Was she birdy before, whatever happened to scare her recently


----------



## BigDaddy (Mar 4, 2002)

This sounds very much like an experience I had with one of my labs during his first season. My mistake was that I started him hunting too soon. Nine months is relatively young. True, some dogs take right to hunting at less than a year old, but others can't handle it.

My advice is to back off with the hunting end of things and just make things fun for awhile. Get him fired up on how much fun it is to find and flush birds. You can do this by planting pheasants in the cover, or you can simply walk areas without your shotgun. Whenever he finds or flushes a bird, get real excited and praise him. If he wants to please you and if he has any hunting instinct, this might push him over the top.

If he is truly showing signs of being gun shy, there are a variety of strategies that you can employ. Do a search of the forums and you will find several old message strings on the subject. Personally, I like the Masters Voice Gun Shy Cure cd http://www.gundogsupply.com/mavocatrsy.html.

Not to be too pessimistic, but my youngest lab never did turn into much of a hunter. He is a well-mannered and obedient dog, and he comes from good hunting bloodlines. However, he has never been "birdy" or full of drive. He could truly care less if he finds birds, and he spends much of the time pheasant hunting walking next to me while my other dog hunts up a storm. However, I take much of the credit for this. I think that I pushed him too hard too soon instead of simply letting him be a puppy and have fun.

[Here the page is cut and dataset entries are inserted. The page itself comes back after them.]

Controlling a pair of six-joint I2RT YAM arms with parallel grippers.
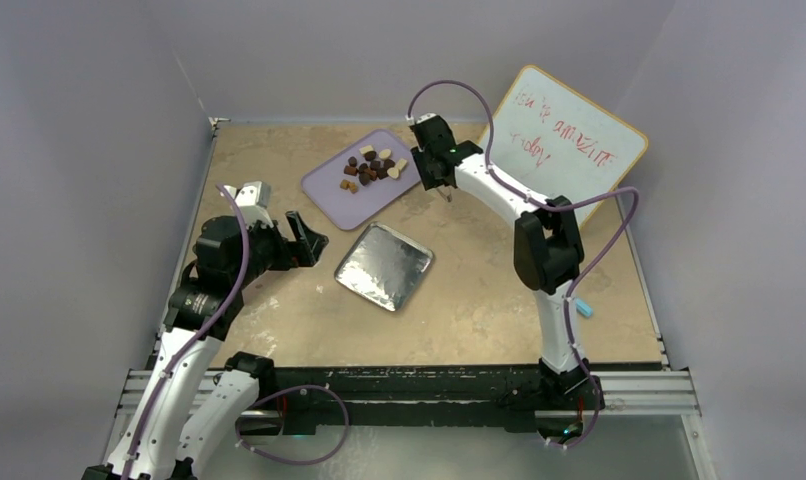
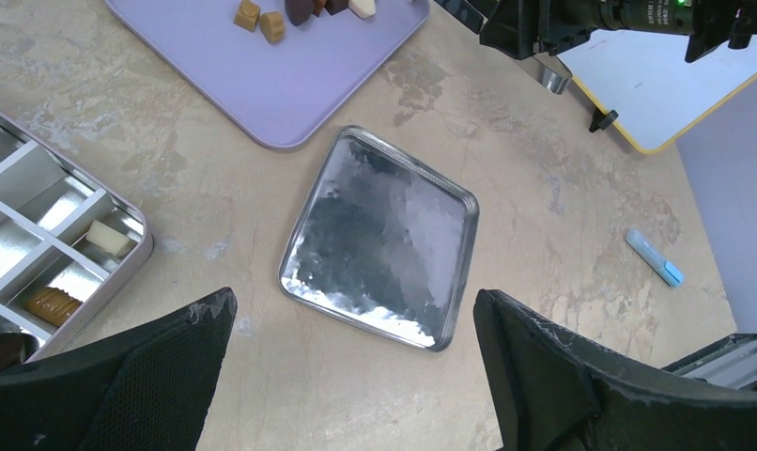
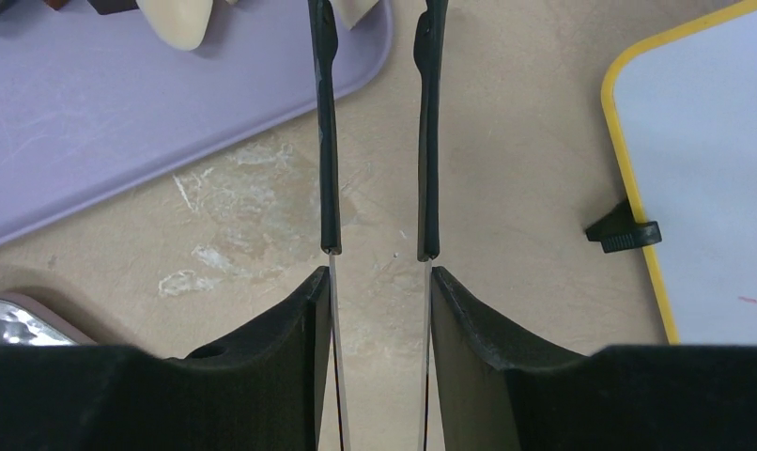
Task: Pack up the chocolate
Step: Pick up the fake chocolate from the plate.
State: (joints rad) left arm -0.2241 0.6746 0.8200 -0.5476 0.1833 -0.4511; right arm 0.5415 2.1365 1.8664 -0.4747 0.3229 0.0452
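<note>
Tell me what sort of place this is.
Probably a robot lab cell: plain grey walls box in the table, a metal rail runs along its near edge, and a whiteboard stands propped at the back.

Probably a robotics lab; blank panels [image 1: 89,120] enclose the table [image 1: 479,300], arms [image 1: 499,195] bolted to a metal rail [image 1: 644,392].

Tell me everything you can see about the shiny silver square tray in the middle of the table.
The silver tray is a shallow square with rounded corners and a raised, ribbed rim. It looks like thin shiny metal with a crinkled, mottled floor. It lies empty and flat on the beige table, turned cornerwise, close to the lilac tray but apart from it. Nothing else touches it.
</note>
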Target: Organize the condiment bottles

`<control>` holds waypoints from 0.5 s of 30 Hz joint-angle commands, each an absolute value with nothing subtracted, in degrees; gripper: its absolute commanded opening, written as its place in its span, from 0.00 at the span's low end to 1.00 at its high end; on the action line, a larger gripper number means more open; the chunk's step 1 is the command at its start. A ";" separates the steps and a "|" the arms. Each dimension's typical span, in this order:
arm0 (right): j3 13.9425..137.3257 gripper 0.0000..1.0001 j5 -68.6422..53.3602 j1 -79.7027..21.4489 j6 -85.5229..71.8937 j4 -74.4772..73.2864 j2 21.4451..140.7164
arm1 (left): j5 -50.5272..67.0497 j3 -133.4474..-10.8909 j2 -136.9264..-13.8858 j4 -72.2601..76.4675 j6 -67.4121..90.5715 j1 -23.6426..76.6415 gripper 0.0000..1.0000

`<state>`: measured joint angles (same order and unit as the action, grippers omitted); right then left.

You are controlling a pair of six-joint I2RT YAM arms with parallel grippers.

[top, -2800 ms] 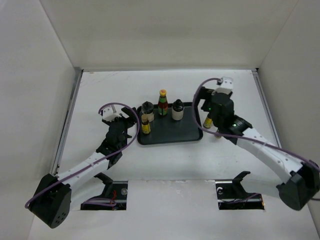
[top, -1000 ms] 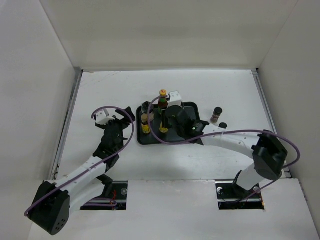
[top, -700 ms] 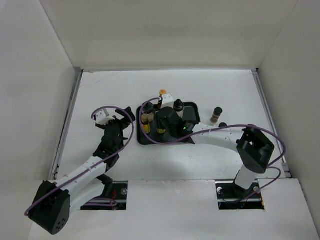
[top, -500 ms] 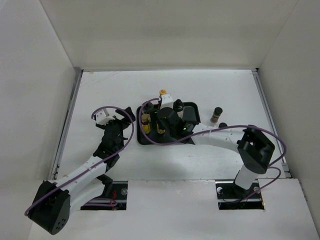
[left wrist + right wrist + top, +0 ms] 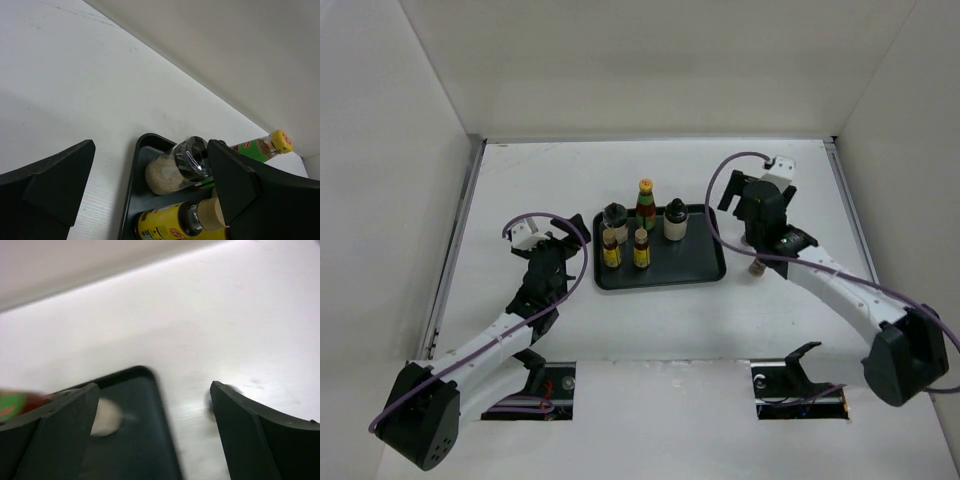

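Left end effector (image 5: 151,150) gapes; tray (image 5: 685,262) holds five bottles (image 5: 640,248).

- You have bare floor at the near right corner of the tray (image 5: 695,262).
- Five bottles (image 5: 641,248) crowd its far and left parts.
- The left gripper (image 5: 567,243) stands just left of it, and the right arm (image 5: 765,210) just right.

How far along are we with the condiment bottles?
Done: five bottles stand on the black rectangular tray, including the tall red-green-labelled bottle with a yellow cap. In hand: nothing; the right pincer and left pincer are open, empty. Left: one small bottle seems to sit on the white table beside the right arm, mostly hidden.
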<state>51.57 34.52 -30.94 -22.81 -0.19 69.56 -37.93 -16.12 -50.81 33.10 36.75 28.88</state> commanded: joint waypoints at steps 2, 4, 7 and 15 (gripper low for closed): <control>50.54 1.00 36.65 -24.49 -22.86 -6.15 76.89 | -37.79 -16.17 -50.89 34.72 37.53 28.96 0.98; 50.71 1.00 35.25 -22.81 -22.24 -5.02 79.18 | -37.79 -16.17 -50.98 34.80 37.53 28.96 0.98; 50.98 0.98 33.67 -21.05 -22.15 -3.96 81.82 | -37.79 -16.08 -50.89 34.80 37.53 29.05 0.98; 51.24 0.65 33.40 -19.91 -23.20 -2.64 85.78 | -37.18 -16.26 -51.94 34.98 37.62 29.05 0.98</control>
<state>50.24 33.61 -20.21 -22.59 -5.32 85.21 -37.85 -16.12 -51.62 33.17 36.93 28.91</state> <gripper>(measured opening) 0.675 0.982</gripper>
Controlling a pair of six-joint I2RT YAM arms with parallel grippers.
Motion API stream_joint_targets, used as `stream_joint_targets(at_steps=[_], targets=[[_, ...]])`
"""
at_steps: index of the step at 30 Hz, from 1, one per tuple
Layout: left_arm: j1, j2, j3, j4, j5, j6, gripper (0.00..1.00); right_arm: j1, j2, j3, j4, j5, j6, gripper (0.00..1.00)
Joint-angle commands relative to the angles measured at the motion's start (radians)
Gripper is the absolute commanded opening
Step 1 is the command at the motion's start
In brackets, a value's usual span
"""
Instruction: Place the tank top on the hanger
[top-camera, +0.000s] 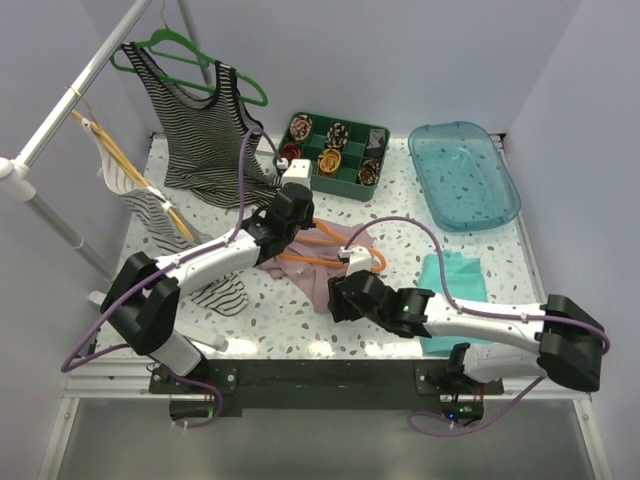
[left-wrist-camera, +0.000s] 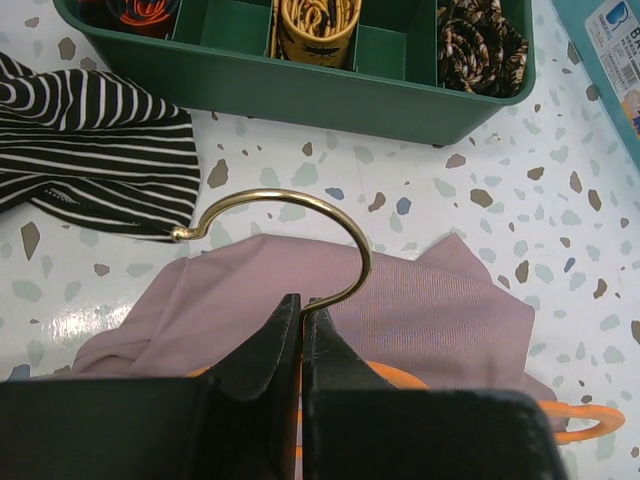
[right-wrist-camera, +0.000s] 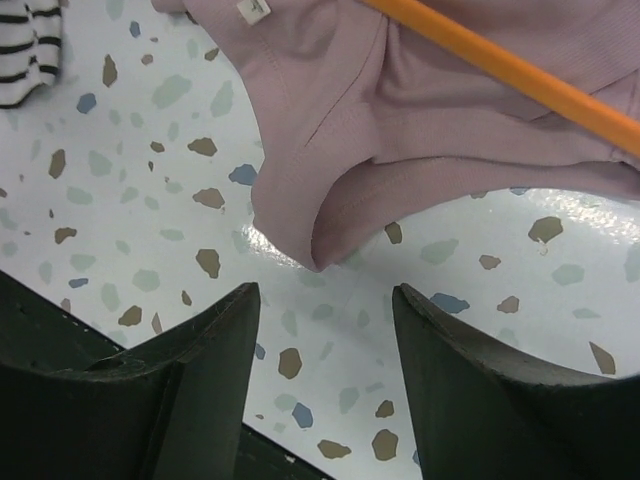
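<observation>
The dusty-pink tank top (top-camera: 318, 278) lies crumpled in the middle of the table, with the orange hanger (top-camera: 376, 262) lying partly across it. My left gripper (top-camera: 295, 222) is shut on the base of the hanger's metal hook (left-wrist-camera: 285, 192); in the left wrist view the jaws (left-wrist-camera: 302, 300) meet around the wire above the pink fabric (left-wrist-camera: 430, 310). My right gripper (top-camera: 338, 298) hovers open over bare table at the top's near edge. In the right wrist view a folded pink corner (right-wrist-camera: 320, 215) sits just beyond its fingertips (right-wrist-camera: 325, 290), and the orange bar (right-wrist-camera: 510, 70) crosses above.
A green compartment box (top-camera: 335, 150) of rolled items stands at the back. A translucent teal tray (top-camera: 465, 175) is at the back right, a flat teal cloth (top-camera: 455, 280) to the right. Striped tank tops (top-camera: 205, 120) hang from a rack (top-camera: 80, 85) on the left; another lies by the left arm (top-camera: 225, 295).
</observation>
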Motion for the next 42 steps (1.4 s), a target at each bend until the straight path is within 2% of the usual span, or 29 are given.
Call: stream_joint_targets(at_steps=[1, 10, 13, 15, 18, 19, 20, 21, 30, 42], targets=[[0.001, -0.036, 0.021, 0.006, -0.014, -0.029, 0.00, 0.027, 0.104, 0.074, 0.094, 0.050, 0.036, 0.59], [0.002, -0.060, 0.015, 0.003, -0.005, -0.020, 0.00, 0.027, 0.265, 0.117, 0.184, 0.065, 0.056, 0.64], [0.002, -0.070, 0.017, 0.003, -0.005, -0.016, 0.00, 0.028, 0.314, 0.125, 0.215, 0.079, 0.061, 0.63], [0.001, -0.079, 0.017, -0.034, -0.004, -0.010, 0.00, 0.025, 0.325, 0.120, 0.224, 0.094, 0.067, 0.59], [0.001, -0.088, 0.015, -0.041, -0.002, -0.006, 0.00, 0.006, 0.310, 0.102, 0.245, 0.099, 0.064, 0.35], [0.002, -0.091, 0.015, -0.044, 0.001, -0.006, 0.00, -0.016, 0.305, 0.097, 0.250, 0.091, 0.064, 0.14], [0.001, -0.096, 0.012, -0.046, 0.001, -0.006, 0.00, -0.028, 0.301, 0.093, 0.252, 0.081, 0.062, 0.05], [0.001, -0.100, 0.011, -0.047, 0.001, -0.008, 0.00, -0.054, 0.284, 0.074, 0.255, 0.071, 0.067, 0.00], [0.008, -0.142, -0.014, -0.054, -0.019, -0.006, 0.00, -0.186, 0.077, -0.119, 0.287, -0.025, 0.102, 0.00], [0.024, -0.188, -0.051, -0.044, -0.042, -0.025, 0.00, -0.382, -0.143, -0.266, 0.256, -0.171, 0.110, 0.00]])
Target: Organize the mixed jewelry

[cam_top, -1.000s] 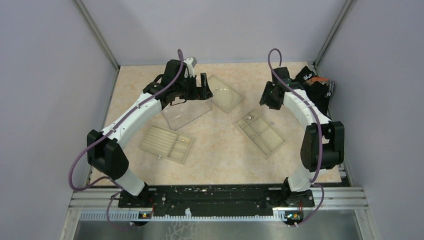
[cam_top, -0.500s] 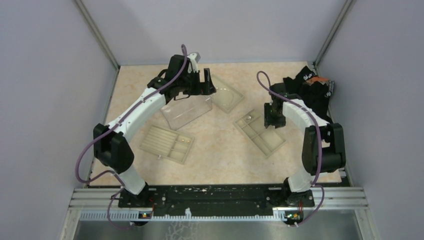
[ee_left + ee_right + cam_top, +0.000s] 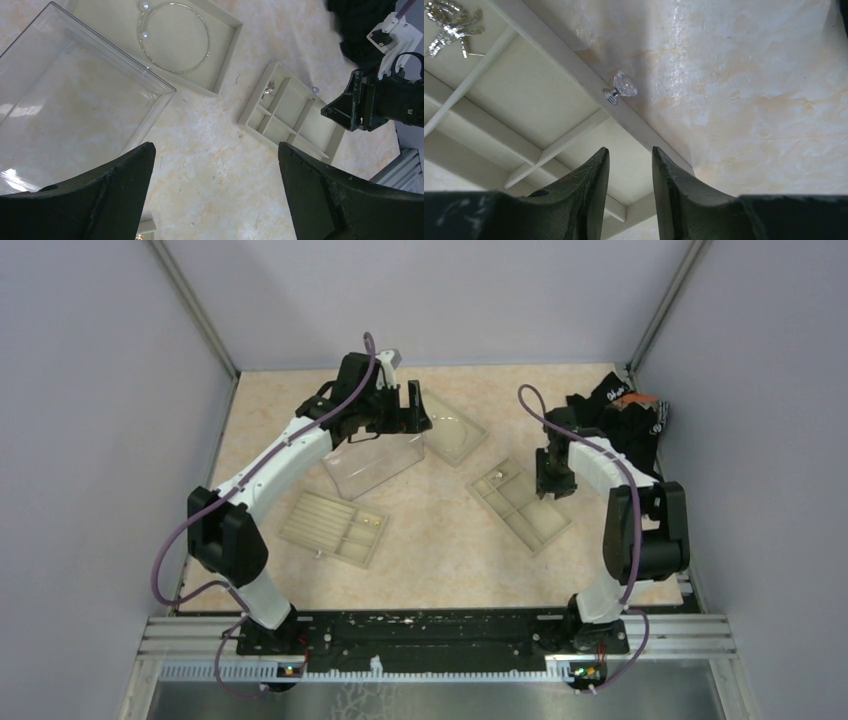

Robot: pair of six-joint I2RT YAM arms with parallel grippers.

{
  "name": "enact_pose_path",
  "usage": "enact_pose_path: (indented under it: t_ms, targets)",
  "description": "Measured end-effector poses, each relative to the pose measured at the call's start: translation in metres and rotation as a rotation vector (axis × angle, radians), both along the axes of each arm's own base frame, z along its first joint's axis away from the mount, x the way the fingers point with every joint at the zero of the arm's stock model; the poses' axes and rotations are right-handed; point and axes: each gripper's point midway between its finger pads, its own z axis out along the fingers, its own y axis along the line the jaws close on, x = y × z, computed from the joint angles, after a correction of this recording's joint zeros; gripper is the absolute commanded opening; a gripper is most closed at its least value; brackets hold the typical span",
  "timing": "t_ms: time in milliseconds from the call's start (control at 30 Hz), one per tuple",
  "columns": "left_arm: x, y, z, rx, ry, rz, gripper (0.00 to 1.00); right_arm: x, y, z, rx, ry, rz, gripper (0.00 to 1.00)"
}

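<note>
**A:** What did the overhead view give you?

**B:** The layout, mostly. The left tool (image 3: pixel 412 412) hung above the far end of a clear box (image 3: pixel 372 468), just beside a shallow tray (image 3: pixel 465 435). The right tool (image 3: pixel 552 485) was low at the edge of the compartmented tray (image 3: pixel 535 520) that faced the black cloth (image 3: pixel 625 415). A slotted tray (image 3: pixel 325 520) lay on the desk (image 3: pixel 440 560), nearer the arms' bases. From up there the jewelry was only specks.

**A:** And the wrist cameras?

**B:** The left one looked down between its own jaws, which were spread wide and empty. It showed the silvery loop (image 3: pixel 208 42) lying flat inside the shallow tray. Two pearl-like beads (image 3: pixel 144 35) sat along one side of the loop. It also caught the right tool side-on, beyond the compartmented tray, but not the gap between that tool's fingers.

**A:** So was the right tool shut?

**B:** No. Its own camera showed the two fingers (image 3: pixel 589 185) a narrow gap apart, with nothing between them. They were poised over the tray's outer wall. Just ahead lay a crystal stud (image 3: pixel 622 86), at the top edge of that wall where the tray met the desk. I could not tell whether it sat on the rim or leaned against it.

**A:** Did that view show anything the others missed?

**B:** A sparkling silver piece (image 3: pixel 446 25) lay in the tray's corner compartment, well apart from the stud. In the left wrist view it was only a glint, and overhead it was a pale dot.
</note>
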Motion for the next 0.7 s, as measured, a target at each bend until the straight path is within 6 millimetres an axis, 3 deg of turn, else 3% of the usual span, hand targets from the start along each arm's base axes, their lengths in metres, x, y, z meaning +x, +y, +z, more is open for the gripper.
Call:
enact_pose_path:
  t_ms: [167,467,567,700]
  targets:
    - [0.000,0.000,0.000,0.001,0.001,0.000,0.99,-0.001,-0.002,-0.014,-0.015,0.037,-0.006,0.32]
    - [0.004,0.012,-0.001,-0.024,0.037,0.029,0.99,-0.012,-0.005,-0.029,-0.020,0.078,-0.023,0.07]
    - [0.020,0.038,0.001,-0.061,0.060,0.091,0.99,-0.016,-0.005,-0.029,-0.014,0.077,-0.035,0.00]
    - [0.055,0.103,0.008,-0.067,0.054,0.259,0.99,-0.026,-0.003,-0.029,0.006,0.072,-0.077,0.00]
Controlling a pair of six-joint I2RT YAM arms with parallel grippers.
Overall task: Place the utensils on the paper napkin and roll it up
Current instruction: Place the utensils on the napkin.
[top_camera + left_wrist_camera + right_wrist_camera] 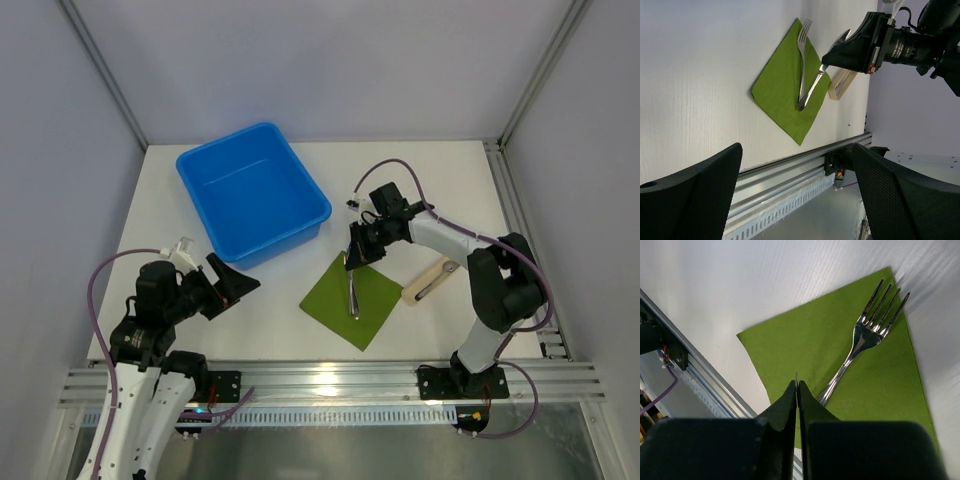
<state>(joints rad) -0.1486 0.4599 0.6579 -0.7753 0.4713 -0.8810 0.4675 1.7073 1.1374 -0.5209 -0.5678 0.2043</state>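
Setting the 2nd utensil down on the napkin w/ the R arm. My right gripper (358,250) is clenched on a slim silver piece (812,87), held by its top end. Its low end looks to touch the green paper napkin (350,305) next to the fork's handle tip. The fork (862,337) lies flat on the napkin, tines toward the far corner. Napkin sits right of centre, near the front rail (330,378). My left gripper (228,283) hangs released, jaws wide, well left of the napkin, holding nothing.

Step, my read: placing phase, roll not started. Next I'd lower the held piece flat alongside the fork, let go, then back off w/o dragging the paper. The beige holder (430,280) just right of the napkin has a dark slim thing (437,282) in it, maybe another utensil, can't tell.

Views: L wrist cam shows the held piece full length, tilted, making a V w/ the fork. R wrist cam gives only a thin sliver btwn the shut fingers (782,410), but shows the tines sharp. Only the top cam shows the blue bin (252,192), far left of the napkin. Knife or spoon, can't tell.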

Back off, make things fun, and things may turn out OK. If you think that it may help, contact a professional trainer like Tom Dokken at Oak Ridge Kennels in Northfield, MN or Tim at TKO Retrievers in Clearwater, MN. I talked to both of these guys a couple of years ago about my dog, and we weighed the pros and cons, as well as chances of success. Most reputable trainers will be honest with whether they think that they can help.


----------



## Bobm (Aug 26, 2003)

Its a pointer so although those guys are both real knowlegeable trainers you might want them to recommend a local guy that trains pointers.


----------



## BigDaddy (Mar 4, 2002)

> Its a pointer so although those guys are both real knowlegeable trainers you might want them to recommend a local guy that trains pointers.


Oops. Brain fart on my end. Bob's right in the need to find a trainer that specializes in pointers.


----------



## jonesy (Aug 3, 2006)

The breed doesnt matter with the correct foundation work done. I had a 6 mo vizsla ***** here that got two of her junior legs, back to back, and is now in mich with wild grouse and woodcock, doing very well, she was here for two months.....have retriever pup here from cali, just turned 5 mo, good to the gun and learning the game on the hunt stuff. Have two setters here from Bristol tenn. 15 weeks old, got them pointing and working wth the natural retrieve, will prolly shoot for them this next week, waiting for the desire to build little more. The problem that I come accross is that the dog is good once, and the owner then goes and hunts.....no foundation. All dogs are different, exspecially v's yes they can mature alot slower than other breeds, instead of big article on this....words of wisdom.....a dog cannot learn if its not put in a learning situation....puppies need learning situations..people get in hurry for the control, the desire is building...why try and whoa it and take that away?? Let the dog figure out the what and why...there is no time to training or fixing dogs, your dog is different than anyone elses......mind wise, it might click right off the bat...it might not. Expect it to not....just because joe blow's dog got it real fast does not mean that yours will, they can even be littermates, still different dogs. Be happy to try and discuss, and try and help you with the fix. pm me and I will pass on my # if ya want. Thanks Dave Jones......Jonesy

Jonesy's Gun Dogs
I train and fix all breed bird dogs and retrievers


----------



## Bobm (Aug 26, 2003)

Jonesy's right a dog is a dog especially for the basics but.....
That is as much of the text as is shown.